* _TASK ITEM_: Copy nothing from the entries below except the lines from the one containing "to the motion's" through the one containing "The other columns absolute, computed", and copy those exactly.

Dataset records
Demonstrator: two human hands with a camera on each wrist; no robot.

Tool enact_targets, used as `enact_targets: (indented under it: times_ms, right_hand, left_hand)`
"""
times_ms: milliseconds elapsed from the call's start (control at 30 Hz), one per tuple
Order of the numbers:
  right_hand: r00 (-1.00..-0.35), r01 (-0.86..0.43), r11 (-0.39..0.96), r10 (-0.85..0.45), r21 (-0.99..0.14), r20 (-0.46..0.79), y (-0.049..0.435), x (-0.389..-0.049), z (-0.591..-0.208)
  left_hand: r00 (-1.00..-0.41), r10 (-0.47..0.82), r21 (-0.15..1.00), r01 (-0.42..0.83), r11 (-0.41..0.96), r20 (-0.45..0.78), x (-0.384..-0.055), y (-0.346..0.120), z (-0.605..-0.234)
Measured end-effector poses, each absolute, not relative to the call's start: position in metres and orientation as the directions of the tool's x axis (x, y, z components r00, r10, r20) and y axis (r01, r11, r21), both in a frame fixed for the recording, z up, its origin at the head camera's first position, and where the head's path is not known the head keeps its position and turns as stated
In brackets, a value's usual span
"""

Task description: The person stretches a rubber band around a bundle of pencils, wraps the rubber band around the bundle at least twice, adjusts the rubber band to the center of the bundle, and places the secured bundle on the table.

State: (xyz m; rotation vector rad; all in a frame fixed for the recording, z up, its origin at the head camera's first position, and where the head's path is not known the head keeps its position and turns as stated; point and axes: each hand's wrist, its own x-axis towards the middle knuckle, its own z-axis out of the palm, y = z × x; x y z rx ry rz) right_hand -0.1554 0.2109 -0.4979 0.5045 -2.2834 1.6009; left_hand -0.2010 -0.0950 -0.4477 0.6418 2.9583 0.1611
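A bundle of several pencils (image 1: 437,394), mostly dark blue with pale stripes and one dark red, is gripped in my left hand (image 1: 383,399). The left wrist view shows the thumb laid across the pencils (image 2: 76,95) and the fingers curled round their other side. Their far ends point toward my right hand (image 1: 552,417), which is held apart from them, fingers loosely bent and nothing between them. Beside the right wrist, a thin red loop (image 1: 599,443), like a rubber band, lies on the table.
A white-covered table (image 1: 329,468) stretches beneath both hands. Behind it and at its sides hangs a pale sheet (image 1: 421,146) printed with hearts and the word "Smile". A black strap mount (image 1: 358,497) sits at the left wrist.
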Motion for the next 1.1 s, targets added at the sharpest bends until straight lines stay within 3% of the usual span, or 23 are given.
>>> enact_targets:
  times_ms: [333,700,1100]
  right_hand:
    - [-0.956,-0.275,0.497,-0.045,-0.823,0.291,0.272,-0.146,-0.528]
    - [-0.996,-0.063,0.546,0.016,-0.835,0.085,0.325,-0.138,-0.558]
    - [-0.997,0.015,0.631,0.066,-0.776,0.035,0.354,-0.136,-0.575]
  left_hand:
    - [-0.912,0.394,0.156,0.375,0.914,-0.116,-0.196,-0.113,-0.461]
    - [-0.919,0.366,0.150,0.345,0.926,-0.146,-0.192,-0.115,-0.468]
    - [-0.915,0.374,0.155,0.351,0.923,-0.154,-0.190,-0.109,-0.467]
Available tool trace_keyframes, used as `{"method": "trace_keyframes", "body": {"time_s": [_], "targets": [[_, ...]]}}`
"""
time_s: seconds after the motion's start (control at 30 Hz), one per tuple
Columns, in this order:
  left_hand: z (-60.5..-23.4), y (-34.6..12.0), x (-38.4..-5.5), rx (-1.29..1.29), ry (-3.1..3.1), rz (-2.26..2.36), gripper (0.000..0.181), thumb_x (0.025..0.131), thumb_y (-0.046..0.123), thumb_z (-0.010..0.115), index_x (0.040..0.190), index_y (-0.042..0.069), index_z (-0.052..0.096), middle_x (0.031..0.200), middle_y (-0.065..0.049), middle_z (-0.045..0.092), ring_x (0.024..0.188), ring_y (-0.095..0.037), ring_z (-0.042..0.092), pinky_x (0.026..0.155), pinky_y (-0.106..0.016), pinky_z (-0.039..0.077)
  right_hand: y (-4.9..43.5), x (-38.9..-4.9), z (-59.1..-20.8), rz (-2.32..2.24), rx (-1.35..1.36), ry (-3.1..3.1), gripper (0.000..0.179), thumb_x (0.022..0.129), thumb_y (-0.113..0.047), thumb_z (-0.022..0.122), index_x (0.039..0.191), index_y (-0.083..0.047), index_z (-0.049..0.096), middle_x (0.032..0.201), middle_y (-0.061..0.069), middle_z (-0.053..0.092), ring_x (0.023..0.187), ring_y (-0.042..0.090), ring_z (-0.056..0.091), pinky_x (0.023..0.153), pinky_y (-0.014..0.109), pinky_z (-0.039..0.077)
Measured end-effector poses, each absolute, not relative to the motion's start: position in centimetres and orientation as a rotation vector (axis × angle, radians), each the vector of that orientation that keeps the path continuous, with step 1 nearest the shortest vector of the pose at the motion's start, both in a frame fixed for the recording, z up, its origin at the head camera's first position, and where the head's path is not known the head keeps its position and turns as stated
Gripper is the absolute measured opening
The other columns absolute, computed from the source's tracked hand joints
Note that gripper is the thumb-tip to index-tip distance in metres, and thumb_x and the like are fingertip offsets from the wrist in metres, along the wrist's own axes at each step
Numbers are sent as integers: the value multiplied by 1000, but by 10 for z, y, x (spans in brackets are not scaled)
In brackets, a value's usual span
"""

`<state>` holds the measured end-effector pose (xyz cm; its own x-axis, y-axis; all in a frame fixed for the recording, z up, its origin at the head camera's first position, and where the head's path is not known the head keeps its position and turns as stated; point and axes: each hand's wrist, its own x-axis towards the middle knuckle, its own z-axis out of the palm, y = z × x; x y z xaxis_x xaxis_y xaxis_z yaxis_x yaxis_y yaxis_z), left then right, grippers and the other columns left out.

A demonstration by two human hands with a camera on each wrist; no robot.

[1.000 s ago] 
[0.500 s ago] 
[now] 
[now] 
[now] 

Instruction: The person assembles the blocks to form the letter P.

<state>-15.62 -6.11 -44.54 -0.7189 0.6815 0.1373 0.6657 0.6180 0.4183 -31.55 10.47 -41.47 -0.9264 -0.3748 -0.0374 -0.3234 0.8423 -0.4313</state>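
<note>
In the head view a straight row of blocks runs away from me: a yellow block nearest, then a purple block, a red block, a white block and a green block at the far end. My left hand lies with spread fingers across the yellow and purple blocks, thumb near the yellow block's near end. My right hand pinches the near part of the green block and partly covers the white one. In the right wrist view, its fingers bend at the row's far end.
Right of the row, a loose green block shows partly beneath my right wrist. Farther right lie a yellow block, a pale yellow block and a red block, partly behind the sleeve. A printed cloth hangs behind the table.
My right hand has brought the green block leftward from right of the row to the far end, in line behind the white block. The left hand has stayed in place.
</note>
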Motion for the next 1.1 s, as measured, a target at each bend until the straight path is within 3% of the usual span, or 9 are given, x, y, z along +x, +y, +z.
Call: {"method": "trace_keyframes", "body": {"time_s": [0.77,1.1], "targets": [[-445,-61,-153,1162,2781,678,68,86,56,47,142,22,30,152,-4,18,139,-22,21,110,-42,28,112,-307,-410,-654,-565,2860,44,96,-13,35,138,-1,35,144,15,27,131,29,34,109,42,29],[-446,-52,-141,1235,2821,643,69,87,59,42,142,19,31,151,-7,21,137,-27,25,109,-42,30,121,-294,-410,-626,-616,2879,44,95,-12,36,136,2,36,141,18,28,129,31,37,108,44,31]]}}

* _ANSWER TO THIS PROBLEM_:
Measured end-effector poses, each absolute, not relative to the motion's start: position in centimetres and orientation as a rotation vector (axis × angle, radians), each the vector of that orientation that keeps the path continuous, with step 1 nearest the shortest vector of the pose at the motion's start, both in a frame fixed for the recording, z up, its origin at the head camera's first position, and where the head's path is not known the head keeps its position and turns as stated
Gripper is the absolute measured opening
The other columns absolute, computed from the source's tracked hand joints

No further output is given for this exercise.